To evaluate a model's applicability to an actual epidemic, its predictions (e.g., for the rate of new cases or deaths) can be compared to real world data. Parameter inference—the task of calibrating a model's input parameters via likelihood estimation—is supported by pydemic's interfaces to the Markov chain Monte Carlo package emcee and SciPy's global optimization routines.

pydemic provides simple parsers for COVID-19 case data sourced from the COVID Tracking Project and the New York Times. Pull requests that contribute new, robust parsers are welcome!

As an example, we consider our SEIR++ model, which treats the dynamics of infection and subsequent hospitalization. The model includes a large set of parameters that specify the distribution of various time delays (e.g., for the spread of infection, symptom onset, and hospitalization), the severity of infection (i.e., the likelihood of progressing from one stage of the disease to the next), and the time-dependent degree to which interventions mitigate the spread of the disease. We calibrate these parameters by comparing the model's predictions to COVID-19–related hospitalizations and deaths in Illinois. We describe the model and calibration procedure in detail in a recent preprint on the arXiv.

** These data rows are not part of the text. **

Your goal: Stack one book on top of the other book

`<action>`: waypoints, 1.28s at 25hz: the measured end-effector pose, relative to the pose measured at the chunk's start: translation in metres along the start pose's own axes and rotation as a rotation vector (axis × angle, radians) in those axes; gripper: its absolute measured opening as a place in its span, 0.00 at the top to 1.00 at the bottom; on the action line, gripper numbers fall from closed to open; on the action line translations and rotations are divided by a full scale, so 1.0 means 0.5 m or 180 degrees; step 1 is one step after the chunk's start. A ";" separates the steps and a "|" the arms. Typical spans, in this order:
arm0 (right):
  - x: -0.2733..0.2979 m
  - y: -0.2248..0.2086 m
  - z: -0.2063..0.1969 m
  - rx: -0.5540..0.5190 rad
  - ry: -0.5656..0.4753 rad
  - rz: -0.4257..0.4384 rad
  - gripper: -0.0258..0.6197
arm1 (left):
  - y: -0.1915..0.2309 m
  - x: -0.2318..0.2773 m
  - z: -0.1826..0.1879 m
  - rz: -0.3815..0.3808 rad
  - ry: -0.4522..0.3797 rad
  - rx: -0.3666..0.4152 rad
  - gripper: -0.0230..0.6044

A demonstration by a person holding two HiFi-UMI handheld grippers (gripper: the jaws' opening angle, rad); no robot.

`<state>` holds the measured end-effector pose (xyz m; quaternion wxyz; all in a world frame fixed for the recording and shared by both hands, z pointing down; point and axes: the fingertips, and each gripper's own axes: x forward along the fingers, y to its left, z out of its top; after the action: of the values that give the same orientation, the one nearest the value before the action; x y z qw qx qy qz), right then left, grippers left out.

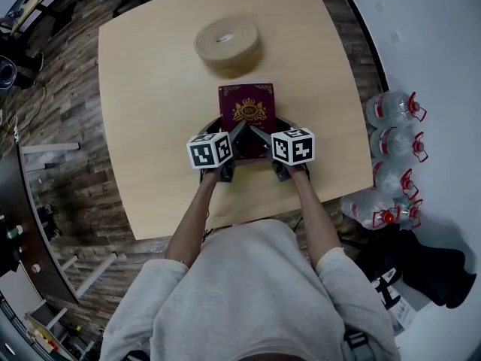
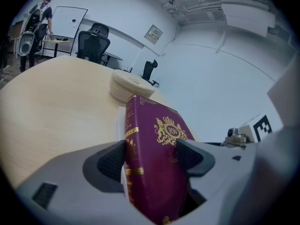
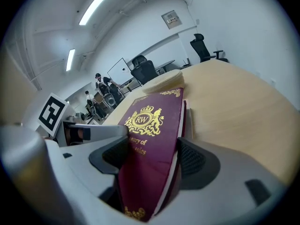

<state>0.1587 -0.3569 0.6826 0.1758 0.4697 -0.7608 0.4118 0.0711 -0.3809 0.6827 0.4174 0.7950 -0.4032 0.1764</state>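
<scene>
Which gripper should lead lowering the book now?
Neither is better placed: the left gripper and the right gripper each clamp a near corner of the book, mirrored. Lowering with both together looks safest.

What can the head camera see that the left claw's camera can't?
Only the head view: water bottles beside the wooden table, and the person's arms. Only the left gripper view: black office chairs and a whiteboard in the room behind. Both: the maroon book clamped in the left claw, with the tan roll beyond it.
</scene>
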 end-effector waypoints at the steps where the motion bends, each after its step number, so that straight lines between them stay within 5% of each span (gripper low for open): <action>1: 0.002 -0.002 -0.001 0.0018 0.0008 -0.0001 0.44 | 0.002 0.002 -0.001 0.0005 0.0011 -0.0014 0.41; 32: -0.003 -0.017 0.011 0.0206 -0.0132 -0.0032 0.43 | 0.006 0.004 0.005 -0.0039 0.0030 0.0044 0.41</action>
<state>0.1672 -0.3624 0.6823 0.1469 0.4873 -0.7483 0.4255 0.0696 -0.3851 0.6840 0.4149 0.7995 -0.3951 0.1804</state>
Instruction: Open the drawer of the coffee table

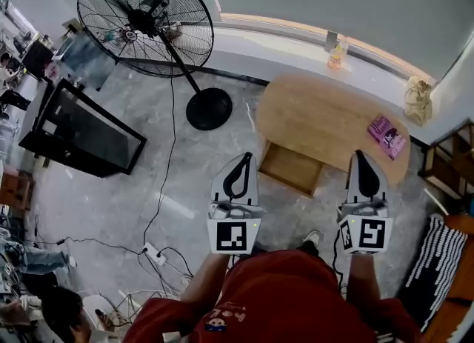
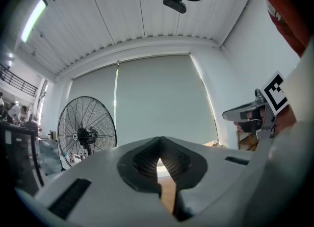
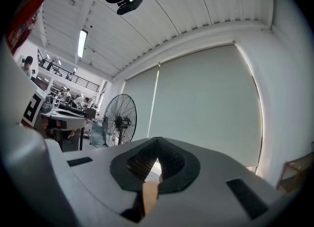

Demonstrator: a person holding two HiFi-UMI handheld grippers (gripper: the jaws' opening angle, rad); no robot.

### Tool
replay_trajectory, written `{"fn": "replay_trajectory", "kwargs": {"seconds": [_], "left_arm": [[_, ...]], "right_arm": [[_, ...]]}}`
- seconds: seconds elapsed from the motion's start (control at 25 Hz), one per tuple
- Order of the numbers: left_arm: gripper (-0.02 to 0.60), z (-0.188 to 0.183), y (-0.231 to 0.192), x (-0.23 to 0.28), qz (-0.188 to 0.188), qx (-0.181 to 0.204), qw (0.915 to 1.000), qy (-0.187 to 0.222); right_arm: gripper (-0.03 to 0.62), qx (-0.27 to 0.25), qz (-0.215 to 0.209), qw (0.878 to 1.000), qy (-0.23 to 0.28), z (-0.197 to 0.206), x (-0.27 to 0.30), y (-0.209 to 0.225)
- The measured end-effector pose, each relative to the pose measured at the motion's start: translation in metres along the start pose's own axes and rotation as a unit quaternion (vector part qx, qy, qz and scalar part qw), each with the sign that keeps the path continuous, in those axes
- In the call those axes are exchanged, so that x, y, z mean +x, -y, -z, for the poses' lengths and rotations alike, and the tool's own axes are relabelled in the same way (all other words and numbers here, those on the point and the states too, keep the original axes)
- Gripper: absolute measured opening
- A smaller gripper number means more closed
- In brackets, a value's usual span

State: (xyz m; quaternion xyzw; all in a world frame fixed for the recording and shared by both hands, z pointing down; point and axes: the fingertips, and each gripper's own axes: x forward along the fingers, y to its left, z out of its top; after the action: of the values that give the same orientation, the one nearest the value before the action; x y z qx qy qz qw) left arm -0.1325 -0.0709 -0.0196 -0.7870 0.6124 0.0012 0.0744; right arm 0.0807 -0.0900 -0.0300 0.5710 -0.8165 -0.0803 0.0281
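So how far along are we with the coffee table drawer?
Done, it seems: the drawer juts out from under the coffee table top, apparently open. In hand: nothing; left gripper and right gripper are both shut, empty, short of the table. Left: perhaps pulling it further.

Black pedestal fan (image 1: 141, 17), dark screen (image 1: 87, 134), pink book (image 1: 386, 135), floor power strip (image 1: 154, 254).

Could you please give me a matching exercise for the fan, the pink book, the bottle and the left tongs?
Things: 1 fan; 2 pink book; 3 bottle; 4 left tongs.
Places or states: A on the coffee table; B shut, empty; C on the window ledge; D standing on the floor.
Pairs: 1-D, 2-A, 3-C, 4-B.
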Motion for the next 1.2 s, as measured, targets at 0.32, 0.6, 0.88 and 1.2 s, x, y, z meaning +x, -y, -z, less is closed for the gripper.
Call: {"fn": "replay_trajectory", "kwargs": {"seconds": [0.32,0.6,0.88,1.2], "left_arm": [[0.006,0.009,-0.004,-0.012,-0.01,-0.013,0.9997,-0.018],[0.006,0.012,-0.009,-0.021,-0.021,-0.01,0.9996,-0.016],[0.006,0.018,-0.016,-0.032,-0.032,-0.011,0.9992,-0.024],[0.006,0.025,-0.025,-0.04,-0.046,-0.019,0.9983,-0.031]], "right_arm": [[-0.005,0.003,-0.012,1.0,-0.003,0.002,-0.002,-0.008],[-0.003,0.001,-0.029,1.0,-0.01,0.006,-0.002,-0.021],[-0.003,-0.003,-0.044,0.999,-0.012,0.007,0.001,-0.034],[-0.003,-0.006,-0.056,0.998,-0.02,0.011,0.003,-0.044]]}}
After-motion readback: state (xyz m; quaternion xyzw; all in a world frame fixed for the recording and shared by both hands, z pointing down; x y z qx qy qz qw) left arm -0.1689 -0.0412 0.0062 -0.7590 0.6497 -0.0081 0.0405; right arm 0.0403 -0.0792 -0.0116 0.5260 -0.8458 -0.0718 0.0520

pydemic is in beta. While effort will be made to preserve backwards compatibility with staged deprecation, we cannot guarantee that features will be preserved or that interfaces will not change. However, we will attempt to ensure that backwards-incompatible changes are demarcated by incrementing the major version.

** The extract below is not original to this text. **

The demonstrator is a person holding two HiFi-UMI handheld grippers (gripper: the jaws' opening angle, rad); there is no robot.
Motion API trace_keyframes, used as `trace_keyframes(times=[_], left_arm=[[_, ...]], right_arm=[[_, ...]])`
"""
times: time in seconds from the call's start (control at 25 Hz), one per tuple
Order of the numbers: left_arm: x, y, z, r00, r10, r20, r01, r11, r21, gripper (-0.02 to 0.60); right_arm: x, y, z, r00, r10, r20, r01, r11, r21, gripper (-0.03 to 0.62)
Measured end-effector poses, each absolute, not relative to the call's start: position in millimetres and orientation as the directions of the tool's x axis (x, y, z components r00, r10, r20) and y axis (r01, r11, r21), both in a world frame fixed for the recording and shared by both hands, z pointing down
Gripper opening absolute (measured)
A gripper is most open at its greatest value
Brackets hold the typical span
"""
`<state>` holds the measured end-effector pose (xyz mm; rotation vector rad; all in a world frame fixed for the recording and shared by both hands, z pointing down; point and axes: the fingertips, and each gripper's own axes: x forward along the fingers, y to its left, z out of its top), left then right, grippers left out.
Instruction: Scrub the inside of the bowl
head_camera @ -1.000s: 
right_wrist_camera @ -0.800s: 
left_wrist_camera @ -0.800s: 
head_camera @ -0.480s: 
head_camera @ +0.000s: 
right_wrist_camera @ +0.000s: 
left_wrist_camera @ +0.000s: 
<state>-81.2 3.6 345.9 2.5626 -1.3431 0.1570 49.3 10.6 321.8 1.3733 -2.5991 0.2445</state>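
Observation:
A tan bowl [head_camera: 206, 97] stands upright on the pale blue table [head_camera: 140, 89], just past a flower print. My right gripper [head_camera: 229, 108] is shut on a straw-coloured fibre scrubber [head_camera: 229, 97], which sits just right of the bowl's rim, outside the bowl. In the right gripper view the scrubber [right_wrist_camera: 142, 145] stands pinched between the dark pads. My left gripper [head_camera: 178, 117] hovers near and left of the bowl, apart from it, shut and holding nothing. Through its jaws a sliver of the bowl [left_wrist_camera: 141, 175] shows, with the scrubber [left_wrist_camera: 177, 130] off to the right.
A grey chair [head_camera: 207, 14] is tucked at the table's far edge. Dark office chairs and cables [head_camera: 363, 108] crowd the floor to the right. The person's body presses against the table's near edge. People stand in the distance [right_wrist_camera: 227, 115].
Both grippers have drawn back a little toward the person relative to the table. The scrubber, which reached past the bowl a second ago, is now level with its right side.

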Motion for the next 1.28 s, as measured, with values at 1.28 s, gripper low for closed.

pydemic is fully documented and is licensed under the liberal MIT license. See the docs for citation info.

Getting started

pydemic is available on PyPI and can be installed with pip:

pip install pydemic

Several examples exhibit how to use pydemic:

  • The SEIR++ tutorial notebook demonstrates how to set up a simulation object, specify parameters, run the simulation, and visualize the results.
  • An example of calibration illustrates how to set up likelihood estimation, run Markov chain Monte Carlo, and plot the posterior probability distribution of model parameters, using the SEIR++ model and public Illinois data from the COVID Tracking Project as an example.